Assignment: Below are records; reply with nothing but the number of lines in them that contain "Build".

Task input:
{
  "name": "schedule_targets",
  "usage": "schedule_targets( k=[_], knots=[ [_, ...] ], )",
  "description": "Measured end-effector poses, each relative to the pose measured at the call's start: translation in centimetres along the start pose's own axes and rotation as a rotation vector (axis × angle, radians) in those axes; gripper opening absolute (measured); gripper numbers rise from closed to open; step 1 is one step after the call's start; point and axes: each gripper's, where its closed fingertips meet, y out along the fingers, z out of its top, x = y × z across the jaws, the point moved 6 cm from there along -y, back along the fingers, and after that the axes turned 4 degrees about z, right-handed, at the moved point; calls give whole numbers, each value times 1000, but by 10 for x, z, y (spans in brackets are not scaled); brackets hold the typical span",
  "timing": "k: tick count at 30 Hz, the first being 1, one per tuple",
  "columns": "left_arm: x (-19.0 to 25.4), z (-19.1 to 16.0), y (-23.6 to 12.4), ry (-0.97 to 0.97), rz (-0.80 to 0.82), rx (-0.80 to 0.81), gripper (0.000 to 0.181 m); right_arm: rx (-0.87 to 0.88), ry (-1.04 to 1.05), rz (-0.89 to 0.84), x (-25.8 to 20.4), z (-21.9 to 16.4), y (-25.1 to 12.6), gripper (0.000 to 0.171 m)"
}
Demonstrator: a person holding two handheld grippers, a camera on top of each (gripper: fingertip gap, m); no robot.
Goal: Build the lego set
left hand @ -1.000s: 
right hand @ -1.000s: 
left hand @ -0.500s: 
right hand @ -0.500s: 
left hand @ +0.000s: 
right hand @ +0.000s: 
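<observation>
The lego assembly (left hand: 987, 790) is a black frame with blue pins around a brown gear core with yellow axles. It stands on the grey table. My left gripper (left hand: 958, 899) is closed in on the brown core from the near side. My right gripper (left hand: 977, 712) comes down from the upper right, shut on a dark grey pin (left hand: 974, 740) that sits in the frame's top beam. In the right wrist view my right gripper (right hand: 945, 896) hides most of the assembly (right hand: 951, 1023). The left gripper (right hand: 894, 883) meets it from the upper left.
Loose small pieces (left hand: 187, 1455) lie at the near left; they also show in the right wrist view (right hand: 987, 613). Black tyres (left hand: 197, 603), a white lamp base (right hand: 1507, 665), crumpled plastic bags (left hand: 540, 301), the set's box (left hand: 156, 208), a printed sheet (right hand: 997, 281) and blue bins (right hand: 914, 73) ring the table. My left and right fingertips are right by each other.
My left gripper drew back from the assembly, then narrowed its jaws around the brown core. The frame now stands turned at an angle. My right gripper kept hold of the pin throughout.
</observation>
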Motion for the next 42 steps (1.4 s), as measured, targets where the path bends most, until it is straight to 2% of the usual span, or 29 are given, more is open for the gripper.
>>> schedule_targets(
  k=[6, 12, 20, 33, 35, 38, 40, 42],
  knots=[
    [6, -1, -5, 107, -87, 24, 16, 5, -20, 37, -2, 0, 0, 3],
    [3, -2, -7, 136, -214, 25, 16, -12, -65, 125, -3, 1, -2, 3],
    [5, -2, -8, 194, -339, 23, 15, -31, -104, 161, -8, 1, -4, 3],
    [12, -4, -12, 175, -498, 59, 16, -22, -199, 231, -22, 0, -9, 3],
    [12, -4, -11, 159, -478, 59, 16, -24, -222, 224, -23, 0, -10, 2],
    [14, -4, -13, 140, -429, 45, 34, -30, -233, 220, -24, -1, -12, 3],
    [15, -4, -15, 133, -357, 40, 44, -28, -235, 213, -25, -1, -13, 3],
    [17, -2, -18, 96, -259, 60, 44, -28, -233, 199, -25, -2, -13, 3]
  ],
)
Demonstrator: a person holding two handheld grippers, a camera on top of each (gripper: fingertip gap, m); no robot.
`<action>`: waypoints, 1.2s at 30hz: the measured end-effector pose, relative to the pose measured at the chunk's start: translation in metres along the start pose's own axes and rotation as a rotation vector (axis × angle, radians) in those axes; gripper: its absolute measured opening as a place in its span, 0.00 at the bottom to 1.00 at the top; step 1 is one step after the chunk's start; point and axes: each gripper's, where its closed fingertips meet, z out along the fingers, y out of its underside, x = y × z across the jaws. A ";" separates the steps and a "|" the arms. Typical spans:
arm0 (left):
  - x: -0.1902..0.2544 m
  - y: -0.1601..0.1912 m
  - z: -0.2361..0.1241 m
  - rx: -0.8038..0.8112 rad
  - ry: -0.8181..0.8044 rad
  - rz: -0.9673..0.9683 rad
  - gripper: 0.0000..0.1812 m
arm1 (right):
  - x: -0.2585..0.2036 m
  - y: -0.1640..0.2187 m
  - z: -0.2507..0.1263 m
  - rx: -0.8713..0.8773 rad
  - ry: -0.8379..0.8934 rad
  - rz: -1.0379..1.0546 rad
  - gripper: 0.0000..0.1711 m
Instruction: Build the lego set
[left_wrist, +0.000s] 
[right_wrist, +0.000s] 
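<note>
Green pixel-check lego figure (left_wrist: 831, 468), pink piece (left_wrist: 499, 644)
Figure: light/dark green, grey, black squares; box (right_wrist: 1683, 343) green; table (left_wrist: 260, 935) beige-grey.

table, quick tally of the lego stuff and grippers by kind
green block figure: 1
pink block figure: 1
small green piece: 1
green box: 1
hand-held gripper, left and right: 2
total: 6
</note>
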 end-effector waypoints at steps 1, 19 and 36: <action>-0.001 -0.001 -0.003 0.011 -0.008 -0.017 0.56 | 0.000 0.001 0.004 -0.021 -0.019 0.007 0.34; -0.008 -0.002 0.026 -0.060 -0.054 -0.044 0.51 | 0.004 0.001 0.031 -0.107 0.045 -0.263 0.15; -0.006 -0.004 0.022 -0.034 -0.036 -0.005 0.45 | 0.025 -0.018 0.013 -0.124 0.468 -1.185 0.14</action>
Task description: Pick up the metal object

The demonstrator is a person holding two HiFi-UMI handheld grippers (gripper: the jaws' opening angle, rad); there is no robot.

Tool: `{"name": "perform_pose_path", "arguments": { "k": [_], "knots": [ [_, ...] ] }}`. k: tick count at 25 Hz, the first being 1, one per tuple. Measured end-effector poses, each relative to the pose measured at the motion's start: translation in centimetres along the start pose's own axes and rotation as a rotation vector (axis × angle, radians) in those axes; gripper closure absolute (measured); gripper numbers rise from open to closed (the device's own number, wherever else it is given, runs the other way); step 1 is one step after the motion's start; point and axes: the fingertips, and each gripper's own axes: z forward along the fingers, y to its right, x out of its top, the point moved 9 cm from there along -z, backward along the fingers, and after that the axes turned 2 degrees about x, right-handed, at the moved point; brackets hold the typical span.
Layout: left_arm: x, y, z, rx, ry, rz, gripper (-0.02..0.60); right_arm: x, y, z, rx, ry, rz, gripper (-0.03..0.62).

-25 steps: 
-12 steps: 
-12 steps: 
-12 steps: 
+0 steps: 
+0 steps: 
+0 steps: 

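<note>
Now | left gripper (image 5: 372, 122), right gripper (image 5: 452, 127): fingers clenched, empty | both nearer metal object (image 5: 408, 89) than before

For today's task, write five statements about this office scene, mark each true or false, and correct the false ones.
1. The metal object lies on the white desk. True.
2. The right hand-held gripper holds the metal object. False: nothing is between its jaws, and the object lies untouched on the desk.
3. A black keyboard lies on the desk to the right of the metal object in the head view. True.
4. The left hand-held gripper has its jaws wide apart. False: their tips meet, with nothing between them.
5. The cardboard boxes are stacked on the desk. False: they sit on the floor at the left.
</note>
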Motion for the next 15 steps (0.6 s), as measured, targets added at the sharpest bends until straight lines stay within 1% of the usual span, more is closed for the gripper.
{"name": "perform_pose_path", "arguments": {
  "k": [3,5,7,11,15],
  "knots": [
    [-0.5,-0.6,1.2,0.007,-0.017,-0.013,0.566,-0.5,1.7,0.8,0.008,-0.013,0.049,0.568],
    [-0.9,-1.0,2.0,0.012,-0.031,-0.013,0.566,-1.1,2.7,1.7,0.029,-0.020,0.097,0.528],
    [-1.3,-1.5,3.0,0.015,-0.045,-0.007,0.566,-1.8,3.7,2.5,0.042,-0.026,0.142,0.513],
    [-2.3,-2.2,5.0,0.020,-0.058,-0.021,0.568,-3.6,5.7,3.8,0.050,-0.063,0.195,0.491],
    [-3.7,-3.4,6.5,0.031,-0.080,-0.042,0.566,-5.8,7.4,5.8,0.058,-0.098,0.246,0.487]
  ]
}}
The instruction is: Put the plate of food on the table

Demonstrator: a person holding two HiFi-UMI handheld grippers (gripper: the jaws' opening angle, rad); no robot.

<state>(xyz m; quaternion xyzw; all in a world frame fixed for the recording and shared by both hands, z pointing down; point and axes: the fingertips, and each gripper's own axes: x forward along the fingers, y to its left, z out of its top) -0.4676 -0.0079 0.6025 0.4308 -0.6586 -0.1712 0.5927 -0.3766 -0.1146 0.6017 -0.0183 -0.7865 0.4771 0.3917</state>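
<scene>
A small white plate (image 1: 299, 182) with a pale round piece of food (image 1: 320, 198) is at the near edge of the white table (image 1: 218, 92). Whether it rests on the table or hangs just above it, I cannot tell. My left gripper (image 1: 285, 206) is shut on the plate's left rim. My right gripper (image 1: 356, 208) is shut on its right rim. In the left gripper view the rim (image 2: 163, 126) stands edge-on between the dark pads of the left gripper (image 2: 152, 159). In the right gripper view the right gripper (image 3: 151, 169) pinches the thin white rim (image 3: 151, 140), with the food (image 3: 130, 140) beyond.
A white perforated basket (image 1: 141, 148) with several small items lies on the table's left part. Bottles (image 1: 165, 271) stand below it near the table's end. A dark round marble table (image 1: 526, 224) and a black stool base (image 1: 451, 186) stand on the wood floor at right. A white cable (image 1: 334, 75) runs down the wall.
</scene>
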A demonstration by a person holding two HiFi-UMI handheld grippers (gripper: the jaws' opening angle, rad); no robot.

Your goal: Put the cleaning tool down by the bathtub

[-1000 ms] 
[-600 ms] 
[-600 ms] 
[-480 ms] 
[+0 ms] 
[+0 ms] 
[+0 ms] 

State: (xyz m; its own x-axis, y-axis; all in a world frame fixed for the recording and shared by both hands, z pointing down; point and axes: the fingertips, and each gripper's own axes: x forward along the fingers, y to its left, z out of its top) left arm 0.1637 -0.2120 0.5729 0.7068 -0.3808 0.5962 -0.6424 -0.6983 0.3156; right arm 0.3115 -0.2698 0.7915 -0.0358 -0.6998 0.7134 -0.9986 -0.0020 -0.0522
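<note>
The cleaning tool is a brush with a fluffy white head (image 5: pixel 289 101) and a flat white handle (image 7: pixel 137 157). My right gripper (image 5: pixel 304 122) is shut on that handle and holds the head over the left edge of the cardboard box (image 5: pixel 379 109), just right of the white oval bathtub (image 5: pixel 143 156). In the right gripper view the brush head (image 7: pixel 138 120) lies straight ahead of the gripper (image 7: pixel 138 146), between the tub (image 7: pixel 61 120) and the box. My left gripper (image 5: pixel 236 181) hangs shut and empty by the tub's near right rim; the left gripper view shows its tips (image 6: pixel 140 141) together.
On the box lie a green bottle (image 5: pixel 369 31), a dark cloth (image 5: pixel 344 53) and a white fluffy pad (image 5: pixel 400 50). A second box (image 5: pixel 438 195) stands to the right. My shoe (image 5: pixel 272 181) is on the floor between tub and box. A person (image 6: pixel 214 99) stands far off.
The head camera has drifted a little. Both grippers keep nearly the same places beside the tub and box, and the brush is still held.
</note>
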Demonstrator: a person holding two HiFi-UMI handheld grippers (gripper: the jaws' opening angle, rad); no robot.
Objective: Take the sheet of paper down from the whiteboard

Response: 2